SADC banks survive crisis

 

Speaking at the maiden Annual Southern Africa Banking Conference yesterday, the Managing Director of the Banking Association of South Africa Cas Coovadia said financial institutions should take stock and look at the opportunities that will arise after the global recession.

'There is no doubt that the world of finance has changed for good,' Coovadia told delegates representing financial institutions from the region at the two-day conference at the GICC.

'One may say SADC banks weathered the storm, but there are lessons to be learned because the next crisis might be severe to us more than this one.'

He advised financial institutions to look at the positives and build sustainable business platforms.

Coovadia said despite regional banks surviving first round effects of the financial crisis because of their limited exposure to complex instruments and sound regulatory climate, they felt second round effects that the global recession is.

He said the second round impact on regional banks, which was not as severe as it was on Western institutions like Lehman Brothers and insurer AIG, resulted in liquidity drying up, limited inter-bank activity and increased defaults.

'There is no doubt our banks have cut down on credit,' he said. 

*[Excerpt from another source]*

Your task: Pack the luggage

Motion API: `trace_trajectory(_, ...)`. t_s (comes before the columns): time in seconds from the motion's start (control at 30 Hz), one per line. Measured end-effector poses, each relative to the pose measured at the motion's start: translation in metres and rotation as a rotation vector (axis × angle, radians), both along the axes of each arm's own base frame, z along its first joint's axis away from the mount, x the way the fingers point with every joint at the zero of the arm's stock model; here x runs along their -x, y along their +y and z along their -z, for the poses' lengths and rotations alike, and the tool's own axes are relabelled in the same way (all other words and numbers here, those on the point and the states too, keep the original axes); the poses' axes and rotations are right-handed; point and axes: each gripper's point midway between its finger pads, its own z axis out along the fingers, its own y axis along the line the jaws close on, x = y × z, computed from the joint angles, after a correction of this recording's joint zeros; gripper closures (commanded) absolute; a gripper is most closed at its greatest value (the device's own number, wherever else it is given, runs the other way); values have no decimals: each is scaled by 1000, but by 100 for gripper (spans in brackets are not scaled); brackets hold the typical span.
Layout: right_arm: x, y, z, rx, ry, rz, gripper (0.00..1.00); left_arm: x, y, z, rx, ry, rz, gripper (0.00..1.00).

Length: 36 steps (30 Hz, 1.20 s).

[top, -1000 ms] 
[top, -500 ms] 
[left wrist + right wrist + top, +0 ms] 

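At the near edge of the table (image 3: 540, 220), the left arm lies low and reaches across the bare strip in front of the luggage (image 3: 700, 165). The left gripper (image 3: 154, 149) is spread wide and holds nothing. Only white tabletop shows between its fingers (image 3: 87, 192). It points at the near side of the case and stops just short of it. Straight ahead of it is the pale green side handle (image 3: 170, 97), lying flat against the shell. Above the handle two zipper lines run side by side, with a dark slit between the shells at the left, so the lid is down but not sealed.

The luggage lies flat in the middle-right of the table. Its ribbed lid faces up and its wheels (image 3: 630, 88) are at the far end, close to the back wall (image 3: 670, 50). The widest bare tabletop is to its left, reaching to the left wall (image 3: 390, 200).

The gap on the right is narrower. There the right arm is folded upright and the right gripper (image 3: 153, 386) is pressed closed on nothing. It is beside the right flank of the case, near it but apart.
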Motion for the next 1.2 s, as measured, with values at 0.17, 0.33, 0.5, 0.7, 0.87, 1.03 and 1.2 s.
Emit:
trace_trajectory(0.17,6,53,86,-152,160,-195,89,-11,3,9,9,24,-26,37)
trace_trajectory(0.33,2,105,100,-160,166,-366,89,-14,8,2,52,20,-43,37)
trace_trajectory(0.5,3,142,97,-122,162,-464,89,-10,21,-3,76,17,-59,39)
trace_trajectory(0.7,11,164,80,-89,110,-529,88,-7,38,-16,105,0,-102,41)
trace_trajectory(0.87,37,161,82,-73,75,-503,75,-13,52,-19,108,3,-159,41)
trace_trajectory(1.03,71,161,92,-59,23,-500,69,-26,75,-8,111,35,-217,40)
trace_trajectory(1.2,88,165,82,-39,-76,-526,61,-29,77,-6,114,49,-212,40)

However, Coovadia warned that regional central banks and governments should be careful not to increase regulations unnecessarily in an attempt to solve the crisis.
'There is potential for knee-jerk responses to regulation instead of looking at appropriate regulation,' he said.  

Coovadia said responses to the crisis have to be on broader economic platforms like flexible exchange controls, appropriate use of monetary policy to stimulate growth, continuation of expansionary policy to stimulate growth and quality government budgeting and spending.

Unlike last September, this time around, the financial conditions have improved and the pace of GDP contraction is slowing down.  A slew of unprecedented measures, including mammoth stimulus packages and interest rate cuts, seem to have helped in bringing economies on a stabilisation path.

Botswana, like other commodity-dependent economies in the region, had to borrow from multilateral institutions to cover this year's gaping P13.4 billion deficit in an economy famous for perennial budget surpluses.

When officially opening the conference, the Assistant Minister of Finance and Development Planning, Keletso Rakhudu, said it was pleasing that local banks are well poised to avoid collapsing because they remain sound and have solvent balance sheets.
'We will continue to afford them an enabling environment and regulatory support so that we do not walk the same road as most Western economies,' Rakhudu said. 

Like similar others since last September, the conference has convened policymakers and pundits to take stock but instead they mostly revisited the world economy that fell to ground zero a year ago.

Speakers dwelled on how bad lending in the US housing market led to a credit crunch and plummeting commodity prices. But the way forward remains unclear.